Data segment -
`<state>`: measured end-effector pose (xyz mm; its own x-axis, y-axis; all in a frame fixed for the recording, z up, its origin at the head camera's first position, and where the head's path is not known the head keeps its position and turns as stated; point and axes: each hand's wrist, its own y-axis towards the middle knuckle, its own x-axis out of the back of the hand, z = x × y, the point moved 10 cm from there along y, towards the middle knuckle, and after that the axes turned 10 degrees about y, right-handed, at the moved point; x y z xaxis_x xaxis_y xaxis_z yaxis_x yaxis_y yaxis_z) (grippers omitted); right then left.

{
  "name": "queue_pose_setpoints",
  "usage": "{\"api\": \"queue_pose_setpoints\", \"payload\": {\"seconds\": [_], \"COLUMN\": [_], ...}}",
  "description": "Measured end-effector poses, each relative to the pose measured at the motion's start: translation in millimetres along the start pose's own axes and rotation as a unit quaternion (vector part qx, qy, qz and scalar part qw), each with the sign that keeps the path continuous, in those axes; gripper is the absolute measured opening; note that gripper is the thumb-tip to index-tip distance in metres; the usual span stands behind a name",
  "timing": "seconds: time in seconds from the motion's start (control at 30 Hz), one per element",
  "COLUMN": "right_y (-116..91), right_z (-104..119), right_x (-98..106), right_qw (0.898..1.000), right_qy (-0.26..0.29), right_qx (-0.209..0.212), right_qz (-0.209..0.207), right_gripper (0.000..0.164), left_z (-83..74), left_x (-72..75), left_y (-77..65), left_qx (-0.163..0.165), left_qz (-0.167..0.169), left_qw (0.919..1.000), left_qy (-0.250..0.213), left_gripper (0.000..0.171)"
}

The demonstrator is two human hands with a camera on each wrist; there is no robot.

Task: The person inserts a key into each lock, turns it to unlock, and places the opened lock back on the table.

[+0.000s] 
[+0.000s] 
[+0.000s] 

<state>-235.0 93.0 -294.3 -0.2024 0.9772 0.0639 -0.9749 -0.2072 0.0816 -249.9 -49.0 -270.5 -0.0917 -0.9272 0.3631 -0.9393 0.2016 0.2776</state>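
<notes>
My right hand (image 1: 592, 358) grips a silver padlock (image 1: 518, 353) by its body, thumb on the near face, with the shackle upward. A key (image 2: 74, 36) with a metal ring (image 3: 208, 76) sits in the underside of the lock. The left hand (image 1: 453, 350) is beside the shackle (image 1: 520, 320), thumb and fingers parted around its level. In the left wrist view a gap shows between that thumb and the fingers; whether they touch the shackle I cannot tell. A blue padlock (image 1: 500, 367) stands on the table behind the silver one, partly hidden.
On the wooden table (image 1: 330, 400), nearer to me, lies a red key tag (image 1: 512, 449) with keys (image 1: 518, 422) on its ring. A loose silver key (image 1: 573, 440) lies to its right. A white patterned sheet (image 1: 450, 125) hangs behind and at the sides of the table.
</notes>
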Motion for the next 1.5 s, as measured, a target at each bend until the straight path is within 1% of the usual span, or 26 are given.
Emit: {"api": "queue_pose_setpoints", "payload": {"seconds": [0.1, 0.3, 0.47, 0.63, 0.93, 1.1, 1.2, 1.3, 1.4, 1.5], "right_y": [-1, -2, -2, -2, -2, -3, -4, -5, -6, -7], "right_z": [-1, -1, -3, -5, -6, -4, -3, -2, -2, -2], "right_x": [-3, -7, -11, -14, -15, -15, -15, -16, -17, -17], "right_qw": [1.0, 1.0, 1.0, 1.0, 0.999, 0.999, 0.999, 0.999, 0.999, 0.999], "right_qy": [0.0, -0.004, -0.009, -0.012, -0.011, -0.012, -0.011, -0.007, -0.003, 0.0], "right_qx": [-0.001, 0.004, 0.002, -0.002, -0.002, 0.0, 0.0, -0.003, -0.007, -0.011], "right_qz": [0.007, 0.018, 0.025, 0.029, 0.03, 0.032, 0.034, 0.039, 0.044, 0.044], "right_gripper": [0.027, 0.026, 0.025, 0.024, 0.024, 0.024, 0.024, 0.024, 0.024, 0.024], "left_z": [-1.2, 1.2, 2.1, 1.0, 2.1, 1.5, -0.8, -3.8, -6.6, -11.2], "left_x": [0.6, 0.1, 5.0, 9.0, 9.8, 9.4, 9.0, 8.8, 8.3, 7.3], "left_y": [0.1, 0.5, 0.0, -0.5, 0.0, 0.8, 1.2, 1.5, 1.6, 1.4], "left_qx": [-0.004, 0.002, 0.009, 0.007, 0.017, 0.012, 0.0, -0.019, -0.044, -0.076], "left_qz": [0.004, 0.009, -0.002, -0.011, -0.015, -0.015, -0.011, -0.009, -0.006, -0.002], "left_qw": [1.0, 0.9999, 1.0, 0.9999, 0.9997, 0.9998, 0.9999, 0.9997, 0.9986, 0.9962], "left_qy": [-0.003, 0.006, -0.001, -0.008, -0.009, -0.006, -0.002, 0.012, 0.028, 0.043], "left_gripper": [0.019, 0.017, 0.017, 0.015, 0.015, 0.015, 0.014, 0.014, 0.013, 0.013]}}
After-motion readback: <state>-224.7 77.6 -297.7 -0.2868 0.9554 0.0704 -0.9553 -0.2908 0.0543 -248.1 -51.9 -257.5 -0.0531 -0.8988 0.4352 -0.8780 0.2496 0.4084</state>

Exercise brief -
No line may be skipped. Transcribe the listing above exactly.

Solution to this task -
`<state>`: measured end-effector pose (xyz mm; its own x-axis, y-axis; all in a frame fixed for the recording, z up, its origin at the head camera's first position, and where the head's path is not known the head keeps its position and turns as stated; point and axes: each hand's wrist, its own y-axis towards the middle knuckle, its own x-axis out of the back of the hand, z = x × y, the point moved 10 cm from there along y, towards the middle knuckle, and after that the axes turned 10 degrees about y, right-handed, at the moved point; x y z xaxis_x xaxis_y xaxis_z yaxis_x yaxis_y yaxis_z) (grippers omitted); right then left.

{
  "name": "queue_pose_setpoints",
  "usage": "{\"api\": \"queue_pose_setpoints\", \"payload\": {\"seconds\": [_], \"COLUMN\": [_], ...}}",
  "description": "Measured end-effector poses, each relative to the pose measured at the motion's start: translation in millimetres along the start pose's own axes and rotation as a unit quaternion (vector part qx, qy, qz and scalar part qw), each with the sign that keeps the path continuous, in those axes; gripper is the absolute measured opening; note that gripper is the thumb-tip to index-tip distance in metres; the usual span stands behind a name",
  "timing": "seconds: time in seconds from the motion's start (control at 30 Hz), one per element",
  "COLUMN": "right_y (-116..91), right_z (-104..119), right_x (-98..106), right_qw (0.898..1.000), right_qy (-0.26..0.29), right_qx (-0.209..0.212), right_qz (-0.209..0.207), right_gripper (0.000..0.164), left_z (-83..74), left_x (-72..75), left_y (-77..65), left_qx (-0.163..0.165), left_qz (-0.167..0.169), left_qw (0.919..1.000), left_qy (-0.250..0.213), left_gripper (0.000..0.171)"
}

The demonstrator is two human hands with a camera on each wrist; there is no robot.

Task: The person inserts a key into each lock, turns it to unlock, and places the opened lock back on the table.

[+0.000s] 
[+0.000s] 
[+0.000s] 

<state>-235.0 93.0 -294.3 -0.2024 0.9772 0.0639 -0.9749 -0.2072 0.0816 -249.9 -49.0 -270.5 -0.0917 -0.9272 0.3631 -0.9393 0.2016 0.2776</state>
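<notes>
My right hand (image 1: 592, 358) grips a silver padlock (image 1: 518, 353) by its body, thumb on the near face, with the shackle upward. A key (image 2: 74, 36) with a metal ring (image 3: 208, 76) sits in the underside of the lock. The left hand (image 1: 453, 350) is beside the shackle (image 1: 520, 320), thumb and fingers parted around its level. In the left wrist view a gap shows between that thumb and the fingers; whether they touch the shackle I cannot tell. A blue padlock (image 1: 500, 367) stands on the table behind the silver one, partly hidden.
On the wooden table (image 1: 330, 400), nearer to me, lies a red key tag (image 1: 512, 449) with keys (image 1: 518, 422) on its ring. A loose silver key (image 1: 573, 440) lies to its right. A white patterned sheet (image 1: 450, 125) hangs behind and at the sides of the table.
</notes>
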Motion for the next 1.5 s, as measured, a target at each bend until the straight path is within 1% of the usual span, or 26 are given.
Emit: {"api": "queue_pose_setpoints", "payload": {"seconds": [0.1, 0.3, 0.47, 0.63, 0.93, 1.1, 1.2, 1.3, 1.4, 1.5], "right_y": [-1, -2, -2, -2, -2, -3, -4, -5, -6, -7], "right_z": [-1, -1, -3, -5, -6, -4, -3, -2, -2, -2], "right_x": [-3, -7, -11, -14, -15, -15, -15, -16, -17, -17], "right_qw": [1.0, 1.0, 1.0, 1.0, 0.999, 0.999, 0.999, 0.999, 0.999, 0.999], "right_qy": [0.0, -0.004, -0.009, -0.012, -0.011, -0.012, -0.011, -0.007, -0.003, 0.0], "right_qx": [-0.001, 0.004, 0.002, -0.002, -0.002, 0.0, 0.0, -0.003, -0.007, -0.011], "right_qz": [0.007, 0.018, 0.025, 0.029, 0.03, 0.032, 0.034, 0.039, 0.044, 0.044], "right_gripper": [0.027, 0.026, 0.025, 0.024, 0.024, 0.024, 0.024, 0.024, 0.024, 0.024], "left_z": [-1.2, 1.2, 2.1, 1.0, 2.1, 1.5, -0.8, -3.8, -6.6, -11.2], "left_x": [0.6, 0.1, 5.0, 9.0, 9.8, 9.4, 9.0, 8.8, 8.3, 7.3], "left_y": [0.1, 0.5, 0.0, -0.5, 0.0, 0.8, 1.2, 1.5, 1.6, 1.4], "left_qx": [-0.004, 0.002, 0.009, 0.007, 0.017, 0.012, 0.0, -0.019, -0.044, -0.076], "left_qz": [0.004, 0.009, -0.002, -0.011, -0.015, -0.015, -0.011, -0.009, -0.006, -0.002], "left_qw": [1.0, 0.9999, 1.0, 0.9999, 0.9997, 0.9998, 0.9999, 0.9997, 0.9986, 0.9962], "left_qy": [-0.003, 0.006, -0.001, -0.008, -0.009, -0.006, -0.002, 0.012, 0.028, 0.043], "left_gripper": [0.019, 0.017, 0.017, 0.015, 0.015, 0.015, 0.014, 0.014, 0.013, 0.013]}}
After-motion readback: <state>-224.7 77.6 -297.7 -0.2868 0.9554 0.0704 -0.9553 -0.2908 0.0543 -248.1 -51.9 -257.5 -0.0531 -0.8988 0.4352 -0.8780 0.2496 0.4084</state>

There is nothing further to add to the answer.